でも、それを思い返してこんなにも胸がいっぱいになるのは、初めてのことだった。
ルカを好きだと気づいてしまってから、私は生きるのが難しくなっている。
「どうしよう。仕事はミスばかりしちゃうし、ごはんも食べられないし、なんかぼんやりするし、かと思えば恥ずかしさで消えたくなるし……」
昨日のルカを思い出す。
訓練中の流れるような身のこなし、トーマ王子への美しい礼、口元を手で覆った恥ずかしそうな態度……。
そして、特別調剤で『今日くらい俺の言うこと聞いて』と言った時のまっすぐな瞳……。
すみません、これはちょっと……もう耐えられません。
「……ごめんなさい。もう無理です。死にそう」
思い出すだけで、もう、こうなんていうかな、ドキドキして胸がいっぱいでどうしようもないのだ。
誰にともなく、なぜか謝ってしまう自分。
意味が分からない。
しばらく目をつぶり、呼吸に集中してみる。
食堂に来たのは失敗だったかもしれない。
私はいちいち、黒髪の人に反応し、騎士団の制服に反応し、出入口を見ては「ルカが来るかも?」と反応しているのだ。
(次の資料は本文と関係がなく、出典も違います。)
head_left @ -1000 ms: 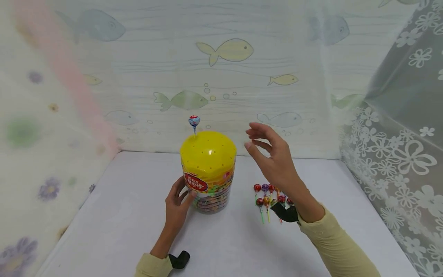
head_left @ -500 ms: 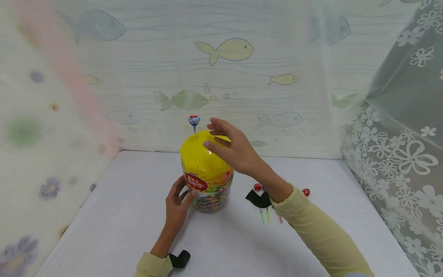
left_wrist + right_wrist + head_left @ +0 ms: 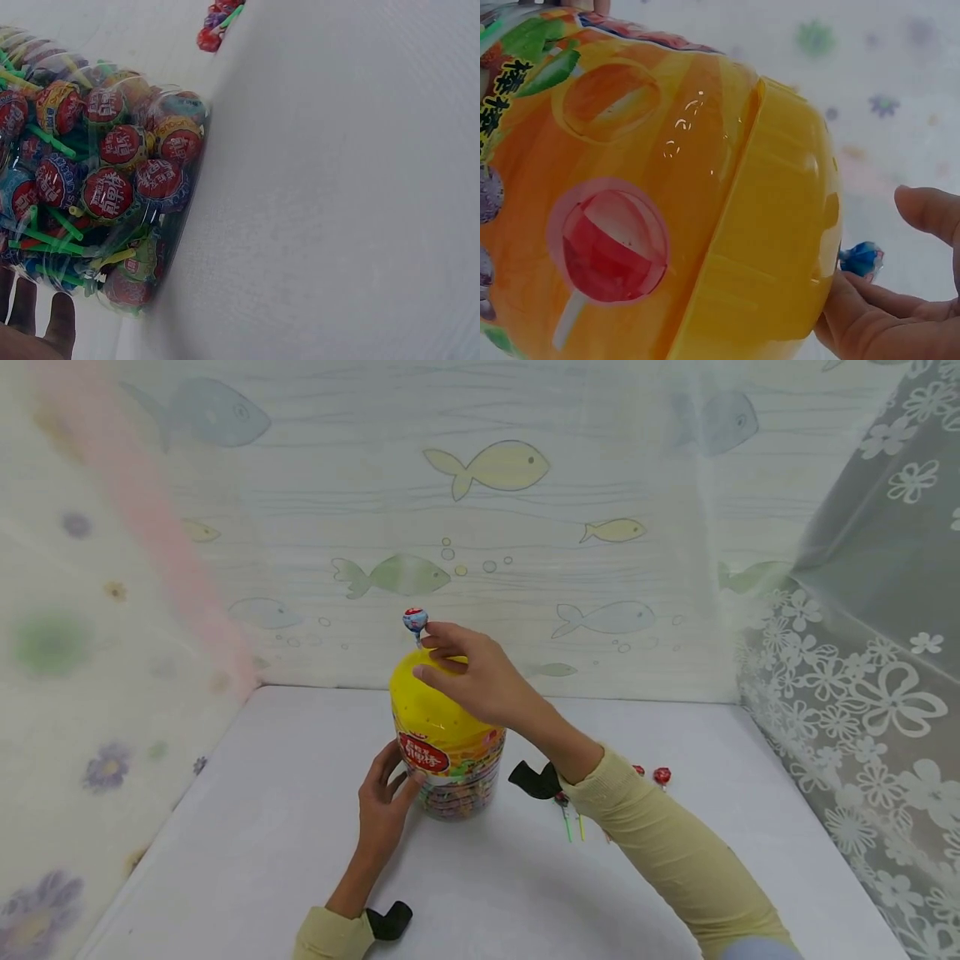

……これってさ、もっと少年少女がやるような反応だよね?
私、いい年してなにしてるんだろ?(21歳)
自分で自分にがっくりしつつ、目を開ける。
いつの間にか食堂は人で埋まっており、すぐ隣のテーブルにも5,6人の騎士団員がいた。
騎士団員というだけで、私の心臓がおかしくなる。
ここでルカと会ったことはない。
だからきっとルカじゃない。
そう思いつつも、「ルカだったらどうしよう」という思いでいっぱいになった。
結局見る勇気はなくて、私は一生懸命コーヒーを飲むことに意識を向けていた。
しばらくすると、隣の騎士団員たちは席を立つ。
すごい速さだ。
ほんの数分でご飯食べたんじゃないかしら?
そんなことを思っていると、彼らは私の後ろを通ってトレーを片付けに行く。
ほっとしたその時だった。
私の目の前にコトンとひとつ、プリンが置かれる。
「え」と思い顔をあげると、騎士団員たちの一番後ろに黒髪の人がいた。
見覚えのありすぎる後ろ姿に、心臓がドクンとはねる。
「……これ……?」
戸惑う私に、黒髪の人がちらりと振り返った。
「あげる」
そう言ったかと思うと、彼はそのまま行ってしまった。
「……ありがと」
どうしようもないくらいに胸が高鳴って、私はそのまま両手で顔を覆ってしまった。